**Your goal:** Would you transcribe the listing that follows, character for character, and omit its images?

**Dataset content:**
════════════════

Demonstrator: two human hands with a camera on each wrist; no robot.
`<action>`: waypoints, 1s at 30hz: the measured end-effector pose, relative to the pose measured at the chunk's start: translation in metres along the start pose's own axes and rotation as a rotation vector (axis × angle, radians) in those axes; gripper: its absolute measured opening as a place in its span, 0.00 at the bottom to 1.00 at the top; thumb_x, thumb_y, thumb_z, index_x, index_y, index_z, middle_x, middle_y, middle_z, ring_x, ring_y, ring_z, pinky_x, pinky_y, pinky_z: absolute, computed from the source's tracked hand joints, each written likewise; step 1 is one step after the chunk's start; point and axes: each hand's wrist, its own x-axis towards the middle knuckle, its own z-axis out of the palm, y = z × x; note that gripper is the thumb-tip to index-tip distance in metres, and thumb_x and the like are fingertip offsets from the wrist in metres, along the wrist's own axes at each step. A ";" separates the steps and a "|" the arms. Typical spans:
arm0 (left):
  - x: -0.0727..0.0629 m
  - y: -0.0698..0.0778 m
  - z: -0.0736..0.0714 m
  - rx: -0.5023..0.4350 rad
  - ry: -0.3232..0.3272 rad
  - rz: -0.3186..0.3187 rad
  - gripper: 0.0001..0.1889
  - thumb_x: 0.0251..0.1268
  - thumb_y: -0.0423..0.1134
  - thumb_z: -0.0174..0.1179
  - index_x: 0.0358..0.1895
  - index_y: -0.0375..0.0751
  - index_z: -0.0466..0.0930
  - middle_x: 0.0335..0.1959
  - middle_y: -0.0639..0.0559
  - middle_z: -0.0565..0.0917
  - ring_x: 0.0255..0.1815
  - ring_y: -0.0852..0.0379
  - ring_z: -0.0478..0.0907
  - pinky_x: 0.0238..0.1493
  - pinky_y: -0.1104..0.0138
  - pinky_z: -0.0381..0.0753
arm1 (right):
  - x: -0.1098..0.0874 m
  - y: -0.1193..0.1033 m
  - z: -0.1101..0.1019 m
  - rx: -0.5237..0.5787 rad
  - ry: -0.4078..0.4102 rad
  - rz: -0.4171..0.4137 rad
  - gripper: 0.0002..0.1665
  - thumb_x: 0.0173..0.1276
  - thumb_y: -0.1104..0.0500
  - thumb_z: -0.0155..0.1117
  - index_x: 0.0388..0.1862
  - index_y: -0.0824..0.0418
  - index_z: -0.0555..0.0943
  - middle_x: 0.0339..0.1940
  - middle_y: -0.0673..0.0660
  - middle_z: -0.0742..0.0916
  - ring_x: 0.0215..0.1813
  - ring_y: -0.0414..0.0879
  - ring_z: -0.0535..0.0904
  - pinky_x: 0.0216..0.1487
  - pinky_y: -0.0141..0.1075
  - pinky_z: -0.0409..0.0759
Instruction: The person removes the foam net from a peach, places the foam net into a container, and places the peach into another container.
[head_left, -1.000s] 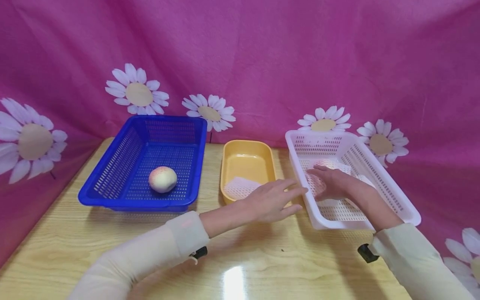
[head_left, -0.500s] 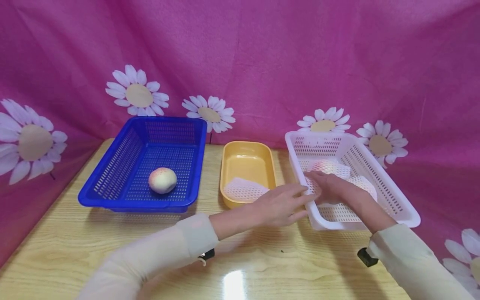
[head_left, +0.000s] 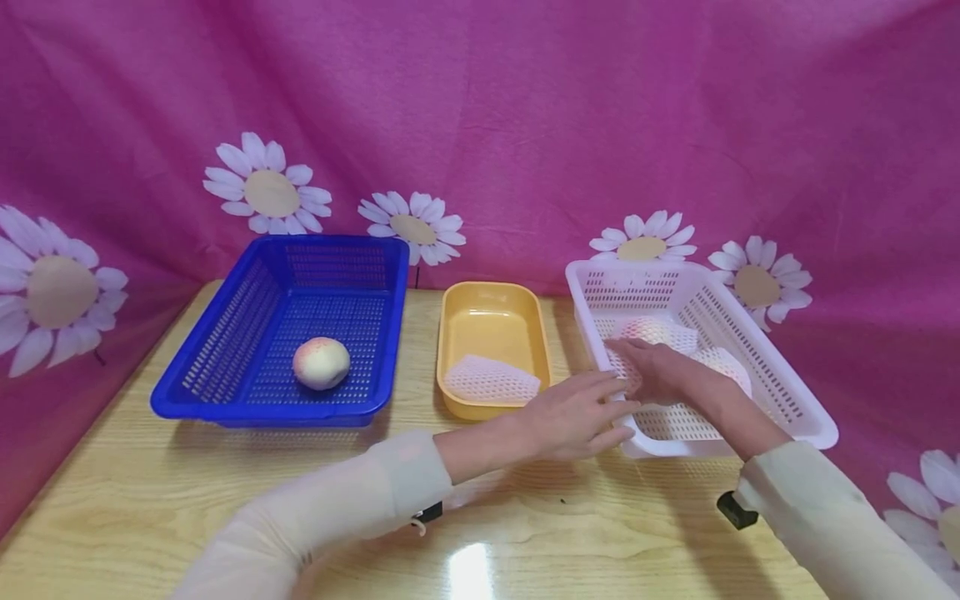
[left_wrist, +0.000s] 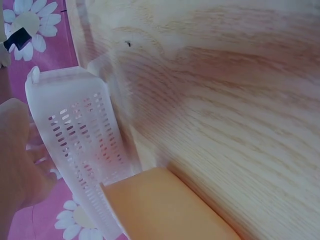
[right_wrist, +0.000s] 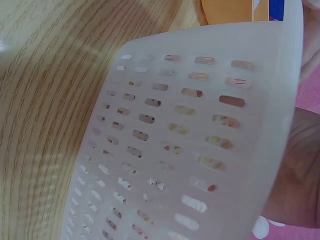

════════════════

**Finished exercise:**
Demonstrator: two human hands with a camera on each wrist; no robot.
`<action>`: waypoints, 1s at 30hz: the measured end-effector pose, relative to the pose measured at the chunk's start: translation in metres along the start pose's own axes and rotation as a rotation vector (axis × angle, radians) in those axes; gripper: its absolute measured opening as a place in its span, 0.00 at the bottom to 1.00 at the top; thumb_x, thumb_y, thumb_z, index_x, index_y, index_z, middle_x, middle_y, middle_z, ring_x, ring_y, ring_z, pinky_x, pinky_y, pinky_z: absolute, computed from the source's tracked hand joints, each written likewise; step 1 is one step after the chunk's start; point and axes: each hand's wrist, its own x-axis towards the middle knuckle, its own z-axis out of the palm, y = z × x; note that gripper is the thumb-tip to index-tip distance in metres, and thumb_x and the like are fingertip offsets from the wrist in metres, along the wrist's own axes at each step. A ";" separates the steps and a "|" the arms. Typical spans:
arm0 (left):
  - x: -0.0727..0.0629 m
  - y: -0.0698..0.0778 m
  - z: -0.0736..0.0714 m
  - rx: -0.5023..0.4350 rad
  - ry: -0.3232..0.3272 rad
  - rz: -0.3186..0.3187 rad
  - gripper: 0.0001..0.1889
  - thumb_x: 0.0251..0.1268
  - thumb_y: -0.0423..0.1134
  - thumb_z: -0.0174..0.1179
  - index_x: 0.0358..0.1895
  - index_y: -0.0375..0.0751
  - index_z: -0.0466..0.0930
  - middle_x: 0.0335..0.1959
  - middle_y: -0.0639..0.0559
  - middle_z: -0.0565..0.0917
  - ring_x: 0.0255..0.1815
  - ring_y: -0.0852..0.0379
  - ring_z: -0.0478..0.0907
  - pinky_x: 0.0238..0.1493
  - pinky_y: -0.1104..0.0138
  - pinky_z: -0.0381..0.0753
arm1 (right):
  - x: -0.1098..0.0874 m
  - y: -0.1193..0.1033 m
  - z: -0.1101..0.1019 m
  - rx: -0.5237..0.5787 rad
  - ry: -0.4078..0.4102 rad
  - rz: -0.4171..0.4137 rad
  - gripper: 0.0002..0.1665
  - thumb_x: 0.0173..0.1276
  - thumb_y: -0.1104..0.0500
  - thumb_z: -0.0155..0.1117
  - index_x: 0.0388..0.1862
  - index_y: -0.0824..0.0418
  - index_z: -0.0555..0.0943
  - middle_x: 0.0339..0.1940
  - middle_y: -0.0673..0.0660
  - middle_z: -0.0742..0.0916
  - ring_x: 0.0215..0.1813
  - ring_y: -0.0414..0.0879
  - ring_z: -0.0535..0.0904
  - pinky_x: 0.0216..0.1487
  - pinky_y: -0.0141..0.1075
  - pinky_z: -0.0409..0.0759
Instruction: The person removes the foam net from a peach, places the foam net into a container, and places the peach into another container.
[head_left, -1.000s] 
[head_left, -0.500s] 
[head_left, +0.000s] 
[left_wrist, +0.000s] 
[right_wrist, +0.000s] 

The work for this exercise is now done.